> **EXERCISE DESCRIPTION**
Would you please transcribe the data in full and exactly, excluding images?

> **SOURCE DATA**
****
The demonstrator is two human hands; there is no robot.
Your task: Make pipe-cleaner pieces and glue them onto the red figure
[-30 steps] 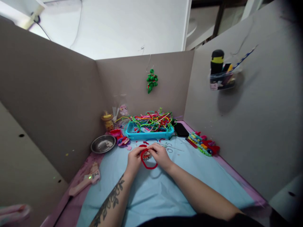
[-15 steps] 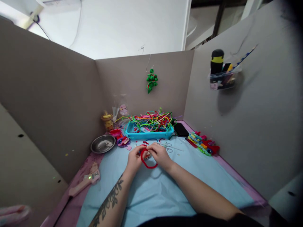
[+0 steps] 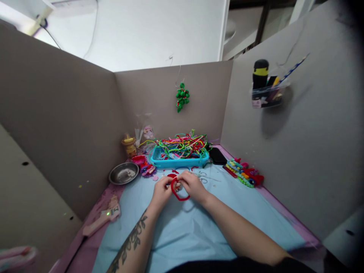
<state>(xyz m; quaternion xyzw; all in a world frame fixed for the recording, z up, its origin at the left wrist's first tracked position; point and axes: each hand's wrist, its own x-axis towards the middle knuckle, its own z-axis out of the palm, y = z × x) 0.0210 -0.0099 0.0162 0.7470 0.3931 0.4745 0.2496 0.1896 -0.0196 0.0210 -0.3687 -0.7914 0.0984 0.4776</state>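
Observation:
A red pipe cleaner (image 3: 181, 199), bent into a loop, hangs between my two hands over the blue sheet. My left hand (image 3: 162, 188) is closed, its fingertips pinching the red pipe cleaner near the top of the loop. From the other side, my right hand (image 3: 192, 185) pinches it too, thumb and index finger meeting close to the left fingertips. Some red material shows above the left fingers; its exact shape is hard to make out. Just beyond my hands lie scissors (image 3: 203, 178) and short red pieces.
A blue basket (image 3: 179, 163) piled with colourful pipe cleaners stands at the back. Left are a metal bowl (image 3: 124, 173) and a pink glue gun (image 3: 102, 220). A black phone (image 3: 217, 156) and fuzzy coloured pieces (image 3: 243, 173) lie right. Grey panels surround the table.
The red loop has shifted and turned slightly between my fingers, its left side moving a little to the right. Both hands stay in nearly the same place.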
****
> **EXERCISE RESULT**
The demonstrator is two human hands; there is no robot.
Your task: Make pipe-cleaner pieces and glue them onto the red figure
[-30 steps] 
[-15 steps] 
[+0 steps] 
<state>(xyz m; quaternion xyzw; all in a world frame fixed for the recording, z up, its origin at the left wrist's first tracked position; point and axes: each hand's wrist, its own x-axis towards the middle knuckle, its own z-axis out of the palm, y = z × x) 0.0210 -0.0099 0.0162 0.7470 0.3931 0.4745 0.2496 0.1896 -0.0196 0.0210 -0.3687 -0.7914 0.0984 0.4776</state>
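Observation:
A red pipe cleaner (image 3: 181, 199), bent into a loop, hangs between my two hands over the blue sheet. My left hand (image 3: 162, 188) is closed, its fingertips pinching the red pipe cleaner near the top of the loop. From the other side, my right hand (image 3: 192, 185) pinches it too, thumb and index finger meeting close to the left fingertips. Some red material shows above the left fingers; its exact shape is hard to make out. Just beyond my hands lie scissors (image 3: 203, 178) and short red pieces.
A blue basket (image 3: 179, 163) piled with colourful pipe cleaners stands at the back. Left are a metal bowl (image 3: 124, 173) and a pink glue gun (image 3: 102, 220). A black phone (image 3: 217, 156) and fuzzy coloured pieces (image 3: 243, 173) lie right. Grey panels surround the table.
The red loop has shifted and turned slightly between my fingers, its left side moving a little to the right. Both hands stay in nearly the same place.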

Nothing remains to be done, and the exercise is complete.